Q4 2020 (October - December)

  • Mean Time to repair: 2h 8m

  • Mean Time to resolve: 8h 46m

Incident on 2020-10-06 09:07 - Intermittent “micro-downtimes” on various services using dedicated ingress controllers

  • Key events

    • First detected 2020-10-06 08:33
    • Incident declared 2020-10-06 09:07
    • Repaired 2020-10-06 10:41
    • Resolved 2020-10-06 17:19
  • Time to repair: 2h 8m

  • Time to resolve: 8h 46m

  • Identified: User reported service problems in #ask-cloud-platform. Confirmed by checking Pingdom

  • Impact:

    • Numerous brief and intermittent outages for multiple (but not all) services (production and non-production) which were using dedicated ingress controllers
  • Context:

    • Occurred immediately after upgrading live-1 to kubernetes 1.17
    • 1.17 creates 2 additional SecurityGroupRules per ingress-controller, this took us over a hard AWS limit
    • Timeline: Timeline for the incident.
    • Slack thread: Slack thread for the incident.
  • Resolution:

    • Migrate all ingresses back to the default ingress controller

Q3 2020 (July - September)

  • Mean Time To Repair: 1h 9m

  • Mean Time To Resolve: 7h 26m

Incident on 2020-09-28 13:10 - Termination of nodes updating kops Instance Group.

  • Key events

    • First detected 2020-09-28 13:14
    • Incident declared 2020-09-28 14:05
    • Repaired 2020-09-28 14:20
    • Resolved 2020-09-28 14:44
  • Time to repair: 0h 15m

  • Time to resolve: 1h 30m

  • Identified: Periods of downtime while the cloud-platform team was applying per Availability Zone instance groups for worker nodes change in live-1. Failures caused mainly due to termination of a group of 9 nodes and letting kops to handle the cycling of pods, which took very long time for the new containers to be created in the new node group.

  • Impact:

    • Some users noticed cycling of pods but taking a long time for the containers to be created.
    • Prometheus/alertmanager/kibana health check failures.
    • Users noticed short-lived pingdom alerts & health check failures.
  • Context:

    • kops node group (nodes-1.16.13) updated minSize from 25 to 18 nodes and ran kops update cluster –yes, this terminated 9 nodes from existing worker node group (nodes-1.16.13).
    • Pods are in pending status for a long time waiting to be scheduled in the new nodes.
    • Teams using their own ingress-controller have 1 replica for non-prod namespaces, causing some pingdom alerts & health check failures.
    • Timeline: Timeline for the incident.
    • Slack thread: Slack thread for the incident.
  • Resolution:

    • This is resolved by cordoning and draining nodes one by one before deleting the instance group.

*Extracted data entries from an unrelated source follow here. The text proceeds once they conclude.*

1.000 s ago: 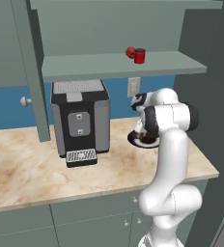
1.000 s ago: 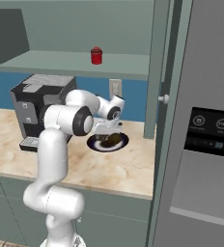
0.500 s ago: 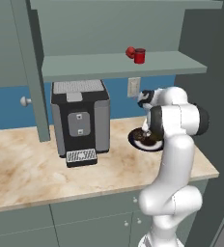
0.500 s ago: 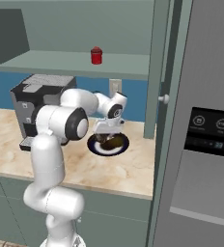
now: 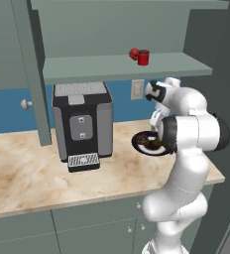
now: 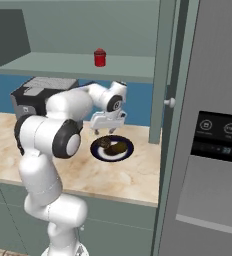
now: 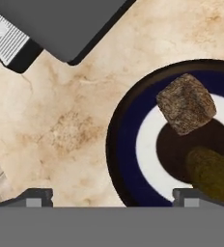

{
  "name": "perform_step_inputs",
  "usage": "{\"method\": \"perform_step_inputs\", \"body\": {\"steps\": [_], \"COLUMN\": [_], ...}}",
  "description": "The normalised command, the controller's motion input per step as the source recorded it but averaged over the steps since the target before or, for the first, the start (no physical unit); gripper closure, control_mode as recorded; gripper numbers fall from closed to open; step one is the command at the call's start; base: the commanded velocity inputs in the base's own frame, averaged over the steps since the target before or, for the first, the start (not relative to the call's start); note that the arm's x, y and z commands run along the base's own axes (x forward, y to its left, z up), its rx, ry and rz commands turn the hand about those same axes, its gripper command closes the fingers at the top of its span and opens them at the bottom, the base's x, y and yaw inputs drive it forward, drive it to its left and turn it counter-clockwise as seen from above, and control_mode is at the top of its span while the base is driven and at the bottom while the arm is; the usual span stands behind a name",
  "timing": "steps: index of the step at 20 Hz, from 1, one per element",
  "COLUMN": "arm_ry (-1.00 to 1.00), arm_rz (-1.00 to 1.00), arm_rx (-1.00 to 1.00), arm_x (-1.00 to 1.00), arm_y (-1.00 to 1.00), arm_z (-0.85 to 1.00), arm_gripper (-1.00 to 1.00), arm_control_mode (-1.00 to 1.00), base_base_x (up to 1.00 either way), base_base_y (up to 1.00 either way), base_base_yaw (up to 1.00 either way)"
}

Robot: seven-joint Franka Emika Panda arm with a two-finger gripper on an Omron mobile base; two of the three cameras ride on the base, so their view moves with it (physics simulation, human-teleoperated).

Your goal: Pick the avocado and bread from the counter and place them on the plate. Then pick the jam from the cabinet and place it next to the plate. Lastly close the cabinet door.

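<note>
My gripper (image 6: 108,130) hangs open just above the plate (image 6: 96,149), with nothing between its fingers. In the hand view the gripper (image 7: 113,198) stands wide over the plate's (image 7: 124,144) left rim. The rough brown bread (image 7: 186,102) and the smooth olive avocado (image 7: 214,174) lie side by side on the plate. They also show in the right base view as bread (image 6: 106,143) and avocado (image 6: 119,148). The red jam (image 5: 143,57) jar stands on the cabinet shelf (image 5: 117,67), and the cabinet door (image 5: 30,74) stands swung open.
A black coffee machine (image 5: 82,123) stands left of the plate (image 5: 137,142). A small red ball (image 5: 133,53) sits beside the jam (image 6: 100,57). A tall grey fridge (image 6: 213,140) closes off the counter's right end. Bare marble counter (image 5: 23,173) lies to the front left.
The jaws have spread wide and the hand has lifted a little off the plate. The elbow has swung round. Bread and avocado rest on the plate.
</note>
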Motion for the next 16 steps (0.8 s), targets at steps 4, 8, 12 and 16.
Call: {"method": "perform_step_inputs", "body": {"steps": [4, 8, 12, 16], "arm_ry": [-0.24, -0.31, -0.31, -0.29], "arm_rz": [-0.01, -0.03, -0.03, -0.06], "arm_rx": [-0.04, 0.00, -0.06, -0.11], "arm_x": [-0.87, -0.79, -0.74, -0.71], "arm_y": [0.07, 0.14, 0.20, 0.18], "arm_z": [0.59, 0.73, 0.78, 0.77], "arm_gripper": [-1.00, -1.00, -1.00, -1.00], "arm_control_mode": [-1.00, -1.00, -1.00, -1.00], "base_base_x": [0.00, 0.00, 0.00, 0.00], "base_base_y": [0.00, 0.00, 0.00, 0.00], "base_base_yaw": [0.00, 0.00, 0.00, 0.00]}}
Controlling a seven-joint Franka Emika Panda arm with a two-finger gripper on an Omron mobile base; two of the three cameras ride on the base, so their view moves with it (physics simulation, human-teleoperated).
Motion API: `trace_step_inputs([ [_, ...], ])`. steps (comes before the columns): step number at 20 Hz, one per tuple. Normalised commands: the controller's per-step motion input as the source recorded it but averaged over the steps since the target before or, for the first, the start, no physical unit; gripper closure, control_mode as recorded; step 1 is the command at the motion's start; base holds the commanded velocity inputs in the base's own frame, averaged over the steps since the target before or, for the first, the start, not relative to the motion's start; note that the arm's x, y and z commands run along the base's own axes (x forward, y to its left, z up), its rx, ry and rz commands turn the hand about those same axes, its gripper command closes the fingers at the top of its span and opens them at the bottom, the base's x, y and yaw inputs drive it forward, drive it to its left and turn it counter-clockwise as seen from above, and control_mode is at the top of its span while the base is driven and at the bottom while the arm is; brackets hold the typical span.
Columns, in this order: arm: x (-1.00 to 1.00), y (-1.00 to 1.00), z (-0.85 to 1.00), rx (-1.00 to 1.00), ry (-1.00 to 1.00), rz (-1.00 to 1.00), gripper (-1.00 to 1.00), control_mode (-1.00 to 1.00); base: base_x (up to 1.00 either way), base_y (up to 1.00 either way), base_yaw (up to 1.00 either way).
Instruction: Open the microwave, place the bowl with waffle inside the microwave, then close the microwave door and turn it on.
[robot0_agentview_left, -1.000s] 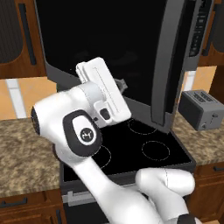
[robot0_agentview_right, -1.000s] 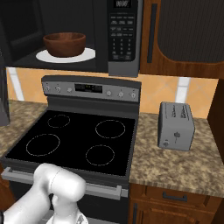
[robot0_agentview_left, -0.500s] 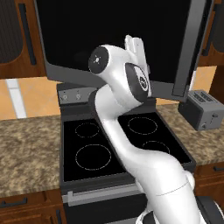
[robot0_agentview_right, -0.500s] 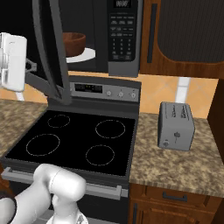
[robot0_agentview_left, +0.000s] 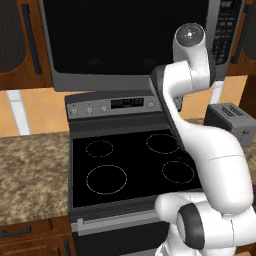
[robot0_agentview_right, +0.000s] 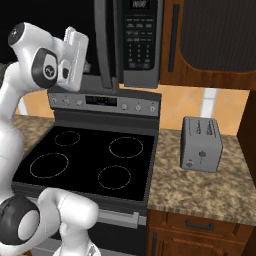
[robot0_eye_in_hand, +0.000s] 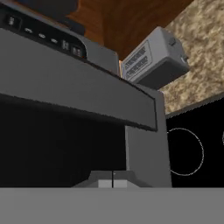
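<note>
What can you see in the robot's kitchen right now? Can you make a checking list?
Surface: speckled stone counter on both sides of a black stove with four ring marks.
Job's things: microwave sits above the stove, keypad on its right. The microwave door looks swung to; whether it is latched cannot be told.
Clutter: one small grey toaster on the right counter.
Grippers: gripper is raised beside the door's lower part, jaws together, holding nothing.
Cables: nothing seen.
Surroundings: brown wooden cabinets and an orange wall behind the counter.
</note>
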Motion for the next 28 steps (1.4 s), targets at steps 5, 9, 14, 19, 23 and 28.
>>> trace_step_inputs([
  [5, 1.00, -0.71, 0.00, 0.17, 0.17, 0.23, 1.00, -1.00, 0.00, 0.00, 0.00],
  [9, 1.00, -0.51, 0.00, 0.05, 0.33, 0.22, 1.00, -1.00, 0.00, 0.00, 0.00],
  [14, 1.00, -0.33, -0.06, 0.00, 0.40, 0.20, 1.00, -1.00, 0.00, 0.00, 0.00],
  [19, 1.00, -0.01, -0.42, -0.07, 0.35, 0.20, 1.00, -1.00, 0.00, 0.00, 0.00],
  [23, 0.44, 0.75, -0.39, -0.31, 0.12, 0.30, 1.00, -1.00, 0.00, 0.00, 0.00],
  [28, -0.39, 0.95, -0.12, -0.38, 0.00, 0.29, 1.00, -1.00, 0.00, 0.00, 0.00],
])
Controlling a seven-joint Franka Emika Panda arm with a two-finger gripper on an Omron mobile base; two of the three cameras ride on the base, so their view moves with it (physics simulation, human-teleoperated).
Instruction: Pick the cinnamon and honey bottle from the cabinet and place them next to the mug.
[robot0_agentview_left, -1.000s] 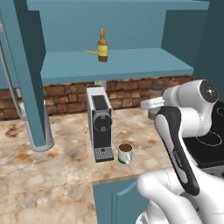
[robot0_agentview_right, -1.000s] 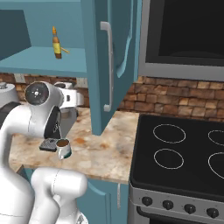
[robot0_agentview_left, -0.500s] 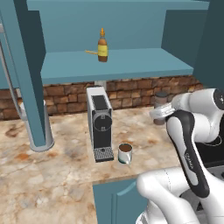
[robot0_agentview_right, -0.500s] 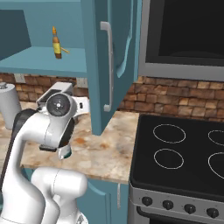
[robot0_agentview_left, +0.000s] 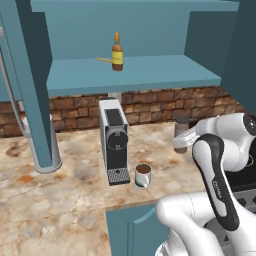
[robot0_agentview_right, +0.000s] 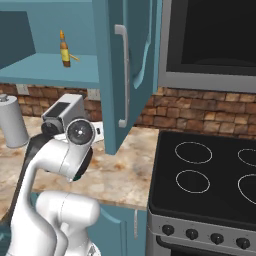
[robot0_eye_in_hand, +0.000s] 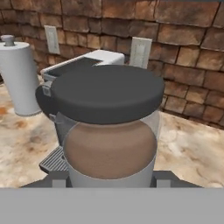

Incident on 2020-09-21 18:27 - Some cloud-platform components destroyed.

  • Key events

    • First detected 2020-09-21 18:27
    • Incident declared 2020-09-21 18:40
    • Repaired 2020-09-21 19:05
    • Resolved 2020-09-21 21:41
  • Time to repair: 0h 38m

  • Time to resolve: 3h 14m

  • Identified: Some components of our production kubernetes cluster (live-1) were accidentally deleted, this caused some services running on cloud-platform gone down.

  • Impact:

    • Some users could not access services running on the Cloud Platform.
    • Prometheus/alertmanager/grafana is not accessible.
    • kibana is not accessible.
    • Cannot create new certificates.
  • Context:

    • Test cluster deletion script triggered to delete a test cluster, kube context incorrectly targeted the live-1 cluster and deleted some cloud-platform components.
    • Components include default ingress-controller, prometheus-operator, logging, cert-manager, kiam and external-dns. As ingress-controller gone down some users could not access services running on the Cloud Platform.
    • Formbuilder services not accessible even after ingress-controller is restored.
    • Timeline: Timeline for the incident.
    • Slack thread: Slack thread for the incident.
  • Resolution:

    • Team prioritised to restore default ingress controller, ingress-controller has a dependency of external-dns to update route53 records with new NLB and kiam for providing AWSAssumeRole for external-dns, these components (ingress-controller, external-dns and kiam) got restored successfully. Services start to come back up.
    • Formbuilder services are still pointing to the old NLB (network load balancer before ingress got replaced), reason for this is route53 TXT records was set incorrect owner field, so external-dns couldn’t update the new NLB information in the A record. Team fixed the owner information in the TXT record, external DNS updated formbuilder route53 records to point to new NLB. Formbuilder services is up and running.
    • Team did target apply to restore remaining components.
    • Apply pipleine run to restore all the certificates, servicemonitors and prometheus-rules from the environment repository.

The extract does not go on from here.